Your answer should be only the lines below from the one with "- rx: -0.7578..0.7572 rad" to the one with "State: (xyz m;", repeated exactly, ends included.

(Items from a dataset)
Segment Open

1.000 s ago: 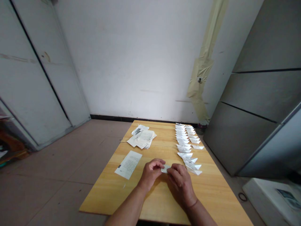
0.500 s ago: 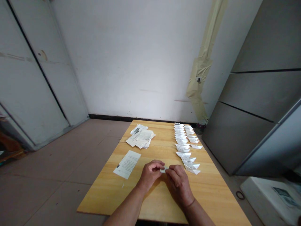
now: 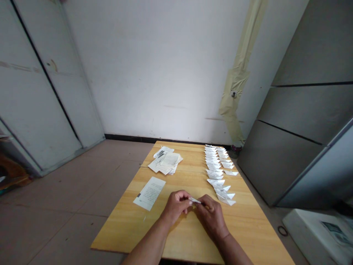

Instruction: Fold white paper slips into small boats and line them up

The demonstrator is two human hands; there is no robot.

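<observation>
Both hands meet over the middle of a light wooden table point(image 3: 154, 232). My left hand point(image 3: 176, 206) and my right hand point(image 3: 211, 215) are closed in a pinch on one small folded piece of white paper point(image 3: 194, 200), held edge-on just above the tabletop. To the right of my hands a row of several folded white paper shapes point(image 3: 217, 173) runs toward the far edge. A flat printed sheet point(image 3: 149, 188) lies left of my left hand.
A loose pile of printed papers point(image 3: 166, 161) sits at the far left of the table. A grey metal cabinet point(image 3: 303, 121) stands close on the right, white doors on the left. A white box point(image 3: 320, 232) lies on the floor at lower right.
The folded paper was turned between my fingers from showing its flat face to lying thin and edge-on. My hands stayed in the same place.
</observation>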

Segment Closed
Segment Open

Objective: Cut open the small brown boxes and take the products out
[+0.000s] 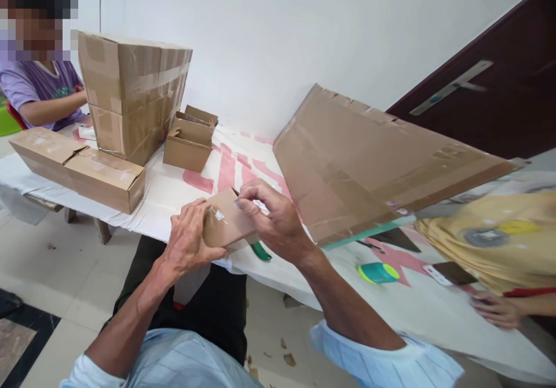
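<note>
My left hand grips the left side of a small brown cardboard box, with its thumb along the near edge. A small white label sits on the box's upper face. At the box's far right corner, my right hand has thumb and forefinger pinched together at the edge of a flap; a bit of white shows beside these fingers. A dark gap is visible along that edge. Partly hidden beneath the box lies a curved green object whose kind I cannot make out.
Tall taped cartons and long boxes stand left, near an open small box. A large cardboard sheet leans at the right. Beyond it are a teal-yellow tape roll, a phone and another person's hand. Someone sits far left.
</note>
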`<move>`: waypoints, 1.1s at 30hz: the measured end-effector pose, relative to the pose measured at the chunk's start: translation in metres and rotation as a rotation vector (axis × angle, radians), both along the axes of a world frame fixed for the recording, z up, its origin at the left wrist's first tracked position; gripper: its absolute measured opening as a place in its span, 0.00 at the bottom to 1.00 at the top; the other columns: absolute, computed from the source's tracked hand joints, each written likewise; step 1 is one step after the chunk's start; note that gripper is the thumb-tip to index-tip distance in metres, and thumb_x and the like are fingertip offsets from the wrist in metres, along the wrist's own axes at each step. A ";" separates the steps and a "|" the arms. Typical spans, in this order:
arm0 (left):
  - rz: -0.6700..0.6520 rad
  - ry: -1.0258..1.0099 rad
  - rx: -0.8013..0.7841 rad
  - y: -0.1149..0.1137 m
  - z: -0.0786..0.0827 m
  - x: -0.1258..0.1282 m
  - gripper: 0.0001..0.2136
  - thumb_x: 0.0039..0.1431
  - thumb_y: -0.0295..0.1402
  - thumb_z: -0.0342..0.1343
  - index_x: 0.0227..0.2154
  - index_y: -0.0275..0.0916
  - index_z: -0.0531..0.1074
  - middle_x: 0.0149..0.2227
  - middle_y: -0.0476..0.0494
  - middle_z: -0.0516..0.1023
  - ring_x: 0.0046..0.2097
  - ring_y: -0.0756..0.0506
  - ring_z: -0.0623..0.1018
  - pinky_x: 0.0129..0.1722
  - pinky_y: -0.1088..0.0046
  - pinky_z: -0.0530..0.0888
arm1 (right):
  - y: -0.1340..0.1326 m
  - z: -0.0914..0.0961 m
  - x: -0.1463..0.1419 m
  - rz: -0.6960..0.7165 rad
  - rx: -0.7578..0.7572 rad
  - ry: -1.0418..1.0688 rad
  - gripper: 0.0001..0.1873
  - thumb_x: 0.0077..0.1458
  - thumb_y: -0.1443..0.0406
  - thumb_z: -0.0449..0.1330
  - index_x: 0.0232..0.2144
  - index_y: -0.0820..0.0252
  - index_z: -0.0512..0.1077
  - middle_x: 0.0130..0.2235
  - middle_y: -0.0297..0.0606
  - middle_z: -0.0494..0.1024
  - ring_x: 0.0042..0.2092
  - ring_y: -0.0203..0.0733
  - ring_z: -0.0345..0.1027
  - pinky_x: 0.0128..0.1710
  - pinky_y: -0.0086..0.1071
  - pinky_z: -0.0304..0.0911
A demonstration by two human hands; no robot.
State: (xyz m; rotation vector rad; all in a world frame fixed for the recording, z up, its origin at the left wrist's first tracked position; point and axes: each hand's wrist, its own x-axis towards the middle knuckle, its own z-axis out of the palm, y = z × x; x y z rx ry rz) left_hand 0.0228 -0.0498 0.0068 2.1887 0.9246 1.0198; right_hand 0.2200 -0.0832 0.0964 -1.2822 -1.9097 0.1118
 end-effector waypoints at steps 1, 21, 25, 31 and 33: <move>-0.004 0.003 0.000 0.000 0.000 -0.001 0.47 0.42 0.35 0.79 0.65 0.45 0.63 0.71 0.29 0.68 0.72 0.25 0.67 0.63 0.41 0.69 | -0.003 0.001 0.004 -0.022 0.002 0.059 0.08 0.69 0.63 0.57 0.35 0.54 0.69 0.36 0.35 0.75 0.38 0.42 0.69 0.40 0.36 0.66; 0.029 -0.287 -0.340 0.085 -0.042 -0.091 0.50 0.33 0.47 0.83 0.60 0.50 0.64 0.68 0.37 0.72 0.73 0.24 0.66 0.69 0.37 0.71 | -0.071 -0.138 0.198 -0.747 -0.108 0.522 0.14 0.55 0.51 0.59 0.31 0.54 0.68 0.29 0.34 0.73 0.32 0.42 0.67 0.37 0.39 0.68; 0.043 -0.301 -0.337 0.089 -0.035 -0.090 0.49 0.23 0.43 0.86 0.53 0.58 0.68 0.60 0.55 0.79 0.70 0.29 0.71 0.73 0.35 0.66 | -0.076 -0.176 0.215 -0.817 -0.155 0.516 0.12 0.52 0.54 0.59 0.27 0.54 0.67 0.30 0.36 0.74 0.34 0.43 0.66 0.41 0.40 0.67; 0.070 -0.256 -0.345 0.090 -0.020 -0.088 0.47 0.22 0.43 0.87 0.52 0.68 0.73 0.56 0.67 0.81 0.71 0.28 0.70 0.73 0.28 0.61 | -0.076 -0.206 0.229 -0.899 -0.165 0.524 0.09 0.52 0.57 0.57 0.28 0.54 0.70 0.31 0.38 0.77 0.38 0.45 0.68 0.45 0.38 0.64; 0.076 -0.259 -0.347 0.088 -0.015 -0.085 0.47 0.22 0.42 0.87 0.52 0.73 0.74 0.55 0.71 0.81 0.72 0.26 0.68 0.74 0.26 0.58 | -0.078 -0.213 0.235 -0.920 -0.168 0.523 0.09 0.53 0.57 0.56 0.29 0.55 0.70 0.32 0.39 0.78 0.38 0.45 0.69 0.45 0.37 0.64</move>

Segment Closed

### ANSWER FOR THIS EXERCISE
  - rx: -0.7578..0.7572 rad
  - ry: -1.0418..1.0688 rad
  - gripper: 0.0001..0.1873
  - thumb_x: 0.0077..0.1458
  - thumb_y: -0.1443..0.0406
  - thumb_z: -0.0449..0.1330
  - index_x: 0.0232..0.2144
  - index_y: -0.0820..0.0252
  - index_z: -0.0512..0.1077
  - middle_x: 0.0130..0.2235
  - middle_y: -0.0297..0.0606
  - middle_z: -0.0494..0.1024
  - ring_x: 0.0042..0.2092
  - ring_y: -0.0203..0.0733
  - ring_z: -0.0345..0.1027
  - pinky_x: 0.0128..0.1710
  - pinky_y: -0.0086..0.1071
  - pinky_z: -0.0304..0.0911
A demonstration by two human hands; no robot.
State: (xyz m; rotation vector rad; all in a world frame fixed for the recording, z up, its origin at the left wrist's first tracked position; point and axes: each hand's wrist, its own x-axis towards the middle knuckle, its own z-axis out of the palm, y = z × x; x y z rx ry rz) left_hand 0.0228 -0.0498 0.0068 2.1887 0.9246 1.0198; right_hand 0.2200 -0.0832 0.0964 -1.2822 -1.9097 0.1118

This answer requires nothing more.